*** Begin section ***

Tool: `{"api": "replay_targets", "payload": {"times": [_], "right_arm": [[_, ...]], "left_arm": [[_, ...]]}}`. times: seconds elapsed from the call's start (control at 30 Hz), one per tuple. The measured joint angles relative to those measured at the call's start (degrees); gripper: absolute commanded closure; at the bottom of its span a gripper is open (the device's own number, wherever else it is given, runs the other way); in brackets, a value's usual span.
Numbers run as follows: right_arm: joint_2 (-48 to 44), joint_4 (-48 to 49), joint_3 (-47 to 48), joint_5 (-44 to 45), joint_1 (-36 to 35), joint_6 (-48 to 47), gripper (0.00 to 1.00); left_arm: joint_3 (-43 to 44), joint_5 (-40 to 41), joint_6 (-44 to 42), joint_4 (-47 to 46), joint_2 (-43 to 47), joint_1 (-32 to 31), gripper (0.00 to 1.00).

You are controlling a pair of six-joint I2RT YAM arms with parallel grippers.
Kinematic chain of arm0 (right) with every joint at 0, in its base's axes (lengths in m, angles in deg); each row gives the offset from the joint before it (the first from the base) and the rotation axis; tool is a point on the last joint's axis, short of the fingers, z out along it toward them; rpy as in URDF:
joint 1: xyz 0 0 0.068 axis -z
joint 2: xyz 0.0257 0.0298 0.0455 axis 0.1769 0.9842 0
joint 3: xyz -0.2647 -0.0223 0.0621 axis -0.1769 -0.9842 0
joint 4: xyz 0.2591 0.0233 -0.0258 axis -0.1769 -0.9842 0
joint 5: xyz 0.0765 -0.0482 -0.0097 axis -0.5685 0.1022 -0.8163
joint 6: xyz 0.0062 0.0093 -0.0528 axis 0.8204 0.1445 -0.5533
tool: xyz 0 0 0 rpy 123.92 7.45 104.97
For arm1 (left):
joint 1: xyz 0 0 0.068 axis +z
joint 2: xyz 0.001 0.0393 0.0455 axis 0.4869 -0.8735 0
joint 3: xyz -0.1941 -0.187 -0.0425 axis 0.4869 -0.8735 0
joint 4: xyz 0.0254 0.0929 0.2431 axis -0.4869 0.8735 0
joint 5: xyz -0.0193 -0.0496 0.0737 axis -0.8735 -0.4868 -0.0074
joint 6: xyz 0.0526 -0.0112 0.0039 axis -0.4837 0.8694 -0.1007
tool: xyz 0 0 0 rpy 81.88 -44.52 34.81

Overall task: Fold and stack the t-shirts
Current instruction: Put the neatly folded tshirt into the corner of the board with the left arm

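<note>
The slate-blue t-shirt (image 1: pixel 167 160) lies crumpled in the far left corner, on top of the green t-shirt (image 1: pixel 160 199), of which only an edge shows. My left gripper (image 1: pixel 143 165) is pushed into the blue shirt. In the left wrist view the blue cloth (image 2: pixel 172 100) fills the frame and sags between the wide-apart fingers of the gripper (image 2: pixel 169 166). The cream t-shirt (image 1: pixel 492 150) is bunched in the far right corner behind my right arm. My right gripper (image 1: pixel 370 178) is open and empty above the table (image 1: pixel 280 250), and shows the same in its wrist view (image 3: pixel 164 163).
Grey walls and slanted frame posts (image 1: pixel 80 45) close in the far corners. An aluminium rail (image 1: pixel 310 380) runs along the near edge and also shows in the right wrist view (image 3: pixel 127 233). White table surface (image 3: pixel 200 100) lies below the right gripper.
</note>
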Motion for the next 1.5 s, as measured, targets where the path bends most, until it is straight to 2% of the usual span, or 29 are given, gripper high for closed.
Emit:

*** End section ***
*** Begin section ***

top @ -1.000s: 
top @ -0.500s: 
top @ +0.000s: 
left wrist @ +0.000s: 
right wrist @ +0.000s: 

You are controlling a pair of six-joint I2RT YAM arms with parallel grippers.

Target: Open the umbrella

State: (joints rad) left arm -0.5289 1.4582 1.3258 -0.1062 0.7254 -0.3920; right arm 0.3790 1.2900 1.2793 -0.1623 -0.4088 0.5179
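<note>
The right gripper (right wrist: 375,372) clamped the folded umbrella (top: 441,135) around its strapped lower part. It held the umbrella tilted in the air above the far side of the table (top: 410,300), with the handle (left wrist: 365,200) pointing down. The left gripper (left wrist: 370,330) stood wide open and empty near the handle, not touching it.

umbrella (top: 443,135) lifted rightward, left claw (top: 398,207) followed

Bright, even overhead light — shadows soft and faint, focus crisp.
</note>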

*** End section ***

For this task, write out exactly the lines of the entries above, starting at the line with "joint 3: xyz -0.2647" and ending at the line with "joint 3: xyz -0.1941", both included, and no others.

joint 3: xyz -0.2647 -0.0223 0.0621 axis -0.1769 -0.9842 0
joint 4: xyz 0.2591 0.0233 -0.0258 axis -0.1769 -0.9842 0
joint 5: xyz 0.0765 -0.0482 -0.0097 axis -0.5685 0.1022 -0.8163
joint 6: xyz 0.0062 0.0093 -0.0528 axis 0.8204 0.1445 -0.5533
tool: xyz 0 0 0 rpy 123.92 7.45 104.97
For arm1 (left):
joint 1: xyz 0 0 0.068 axis +z
joint 2: xyz 0.001 0.0393 0.0455 axis 0.4869 -0.8735 0
joint 3: xyz -0.1941 -0.187 -0.0425 axis 0.4869 -0.8735 0

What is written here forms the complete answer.